Your assignment> Wherever "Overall" turns up in the entries, copy out the line that holds it.

Stored records

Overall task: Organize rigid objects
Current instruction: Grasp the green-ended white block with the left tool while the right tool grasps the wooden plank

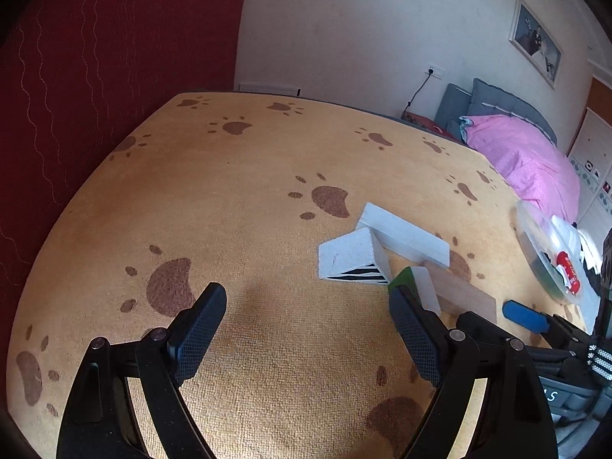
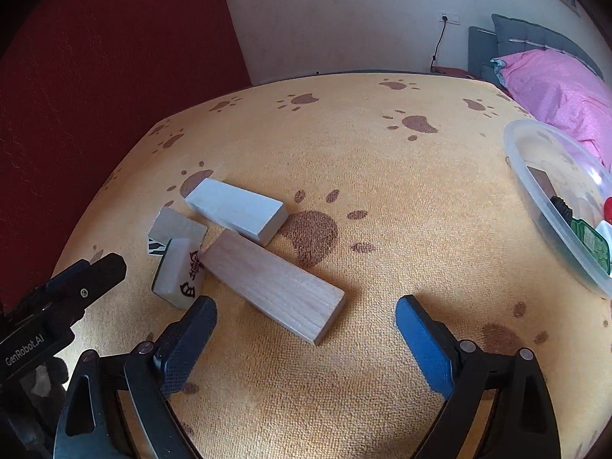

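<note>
Several blocks lie clustered on the orange paw-print cloth. A plain wooden block lies nearest my right gripper, which is open and empty just in front of it. A long white block lies behind it. A white wedge with black stripes and a mahjong tile with a green back sit to its left. In the left wrist view the wedge, white block, tile and wooden block lie ahead to the right. My left gripper is open and empty.
A clear plastic bowl holding small items stands at the table's right edge; it also shows in the left wrist view. A red curtain hangs at the left, and a bed with a pink quilt lies beyond the table.
</note>
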`<action>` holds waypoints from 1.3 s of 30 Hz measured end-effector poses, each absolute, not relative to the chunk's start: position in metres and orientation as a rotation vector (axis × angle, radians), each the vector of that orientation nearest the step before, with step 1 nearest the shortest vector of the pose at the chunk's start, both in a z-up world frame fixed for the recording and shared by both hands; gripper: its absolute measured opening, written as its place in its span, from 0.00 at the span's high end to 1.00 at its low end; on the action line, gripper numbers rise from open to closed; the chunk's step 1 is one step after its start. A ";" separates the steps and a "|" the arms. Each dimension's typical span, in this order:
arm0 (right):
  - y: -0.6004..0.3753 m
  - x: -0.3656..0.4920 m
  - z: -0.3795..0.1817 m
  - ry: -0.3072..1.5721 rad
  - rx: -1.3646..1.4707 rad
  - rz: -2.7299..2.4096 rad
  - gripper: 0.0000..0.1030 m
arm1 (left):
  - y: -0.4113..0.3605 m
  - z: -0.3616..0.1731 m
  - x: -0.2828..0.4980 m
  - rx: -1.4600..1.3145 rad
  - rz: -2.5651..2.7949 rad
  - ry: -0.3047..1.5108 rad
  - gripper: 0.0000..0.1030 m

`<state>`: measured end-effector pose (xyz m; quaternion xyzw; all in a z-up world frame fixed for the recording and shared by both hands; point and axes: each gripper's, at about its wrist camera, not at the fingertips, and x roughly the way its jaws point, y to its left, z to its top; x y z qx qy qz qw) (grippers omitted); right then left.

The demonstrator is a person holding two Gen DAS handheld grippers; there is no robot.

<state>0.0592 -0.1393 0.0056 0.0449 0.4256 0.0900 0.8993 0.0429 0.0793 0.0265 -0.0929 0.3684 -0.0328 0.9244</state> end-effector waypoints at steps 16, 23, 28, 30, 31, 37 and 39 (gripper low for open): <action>-0.116 0.084 0.005 0.879 0.041 0.193 0.05 | 0.081 0.027 0.037 -0.165 -0.025 0.735 0.15; -0.131 0.072 0.006 0.856 0.006 0.230 0.21 | 0.078 0.023 0.029 -0.164 -0.009 0.766 0.15; -0.143 0.063 0.007 0.844 -0.011 0.250 0.36 | 0.070 0.022 0.028 -0.162 -0.009 0.782 0.15; -0.149 0.062 0.008 0.843 -0.009 0.255 0.40 | 0.065 0.022 0.029 -0.154 -0.015 0.785 0.15; -0.152 0.062 0.008 0.841 -0.009 0.253 0.43 | 0.062 0.023 0.030 -0.148 -0.019 0.785 0.15; -0.176 0.066 0.007 0.839 0.036 0.210 0.45 | 0.041 0.023 0.035 -0.122 -0.062 0.794 0.15; -0.184 0.069 0.008 0.837 0.049 0.192 0.44 | 0.033 0.022 0.039 -0.114 -0.079 0.797 0.15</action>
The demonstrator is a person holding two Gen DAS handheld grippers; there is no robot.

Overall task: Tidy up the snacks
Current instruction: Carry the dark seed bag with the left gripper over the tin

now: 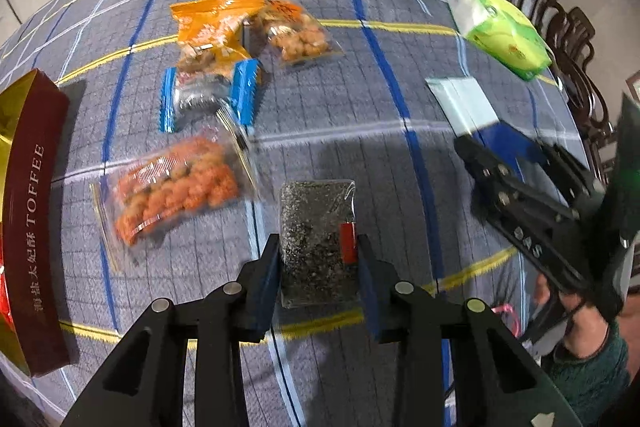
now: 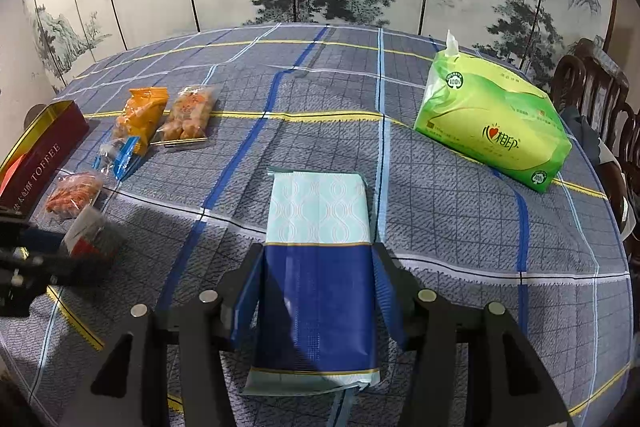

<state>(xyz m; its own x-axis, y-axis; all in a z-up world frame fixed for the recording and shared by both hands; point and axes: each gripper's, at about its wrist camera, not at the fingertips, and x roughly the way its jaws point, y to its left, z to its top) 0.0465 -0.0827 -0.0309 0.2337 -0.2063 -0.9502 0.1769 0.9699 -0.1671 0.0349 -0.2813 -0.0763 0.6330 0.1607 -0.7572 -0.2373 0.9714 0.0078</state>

Answer>
Overall task: Organize rigid objects
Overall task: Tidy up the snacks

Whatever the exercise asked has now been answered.